Exact copies of the records below are required.

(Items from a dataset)
******************************

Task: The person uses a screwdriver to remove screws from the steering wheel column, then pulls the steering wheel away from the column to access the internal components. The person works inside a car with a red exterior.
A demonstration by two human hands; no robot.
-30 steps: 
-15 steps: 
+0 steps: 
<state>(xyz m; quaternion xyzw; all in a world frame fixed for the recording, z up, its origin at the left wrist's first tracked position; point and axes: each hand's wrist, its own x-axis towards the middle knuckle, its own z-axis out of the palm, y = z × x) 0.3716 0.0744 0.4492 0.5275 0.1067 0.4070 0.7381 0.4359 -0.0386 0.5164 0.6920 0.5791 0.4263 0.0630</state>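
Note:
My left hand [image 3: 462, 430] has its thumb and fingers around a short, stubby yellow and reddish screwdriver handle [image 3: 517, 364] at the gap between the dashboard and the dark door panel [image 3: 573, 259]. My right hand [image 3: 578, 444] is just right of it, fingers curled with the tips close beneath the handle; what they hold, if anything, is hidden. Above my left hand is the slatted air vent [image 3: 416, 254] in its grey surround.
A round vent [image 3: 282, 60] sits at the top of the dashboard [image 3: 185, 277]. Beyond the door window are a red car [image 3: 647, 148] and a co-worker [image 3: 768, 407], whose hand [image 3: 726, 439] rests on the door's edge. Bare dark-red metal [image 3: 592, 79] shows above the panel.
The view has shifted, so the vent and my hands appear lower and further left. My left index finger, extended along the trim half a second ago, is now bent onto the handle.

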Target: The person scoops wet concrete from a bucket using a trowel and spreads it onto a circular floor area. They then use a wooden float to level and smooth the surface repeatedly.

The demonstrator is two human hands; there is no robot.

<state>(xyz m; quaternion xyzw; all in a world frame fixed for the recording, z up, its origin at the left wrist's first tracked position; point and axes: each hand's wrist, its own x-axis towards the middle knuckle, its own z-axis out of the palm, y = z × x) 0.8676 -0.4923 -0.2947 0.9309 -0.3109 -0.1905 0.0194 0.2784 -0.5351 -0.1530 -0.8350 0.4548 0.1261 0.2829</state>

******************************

> **Exercise result**:
Task: The person uses a screwdriver to remove screws from the steering wheel column, then pulls the steering wheel away from the column to access the internal components. The person works inside a car with a red exterior.
A demonstration by two human hands; no robot.
-30 steps: 
-15 steps: 
+0 steps: 
<state>(xyz m; quaternion xyzw; all in a world frame fixed for the recording, z up, its origin at the left wrist's first tracked position; point and axes: each hand's wrist, its own x-axis towards the middle knuckle, its own z-axis out of the palm, y = z × x) 0.3716 0.0744 0.4492 0.5275 0.1067 0.4070 0.7381 0.4359 -0.0386 0.5164 0.6920 0.5791 0.4263 0.0630</state>
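Note:
My left hand [image 3: 462, 430] has its thumb and fingers around a short, stubby yellow and reddish screwdriver handle [image 3: 517, 364] at the gap between the dashboard and the dark door panel [image 3: 573, 259]. My right hand [image 3: 578, 444] is just right of it, fingers curled with the tips close beneath the handle; what they hold, if anything, is hidden. Above my left hand is the slatted air vent [image 3: 416, 254] in its grey surround.
A round vent [image 3: 282, 60] sits at the top of the dashboard [image 3: 185, 277]. Beyond the door window are a red car [image 3: 647, 148] and a co-worker [image 3: 768, 407], whose hand [image 3: 726, 439] rests on the door's edge. Bare dark-red metal [image 3: 592, 79] shows above the panel.
The view has shifted, so the vent and my hands appear lower and further left. My left index finger, extended along the trim half a second ago, is now bent onto the handle.
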
Target: The person scoops wet concrete from a bucket using a trowel and spreads it onto a circular floor area. They then use a wooden float to level and smooth the surface repeatedly.

The demonstrator is two human hands; there is no robot.

<state>(xyz m; quaternion xyzw; all in a world frame fixed for the recording, z up, its origin at the left wrist's first tracked position; point and axes: each hand's wrist, its own x-axis towards the middle knuckle, its own z-axis out of the palm, y = z × x) 0.8676 -0.4923 -0.2947 0.9309 -0.3109 -0.1905 0.0194 0.2784 -0.5351 -0.1530 -0.8350 0.4548 0.1261 0.2829</state>

The complete output has now been given.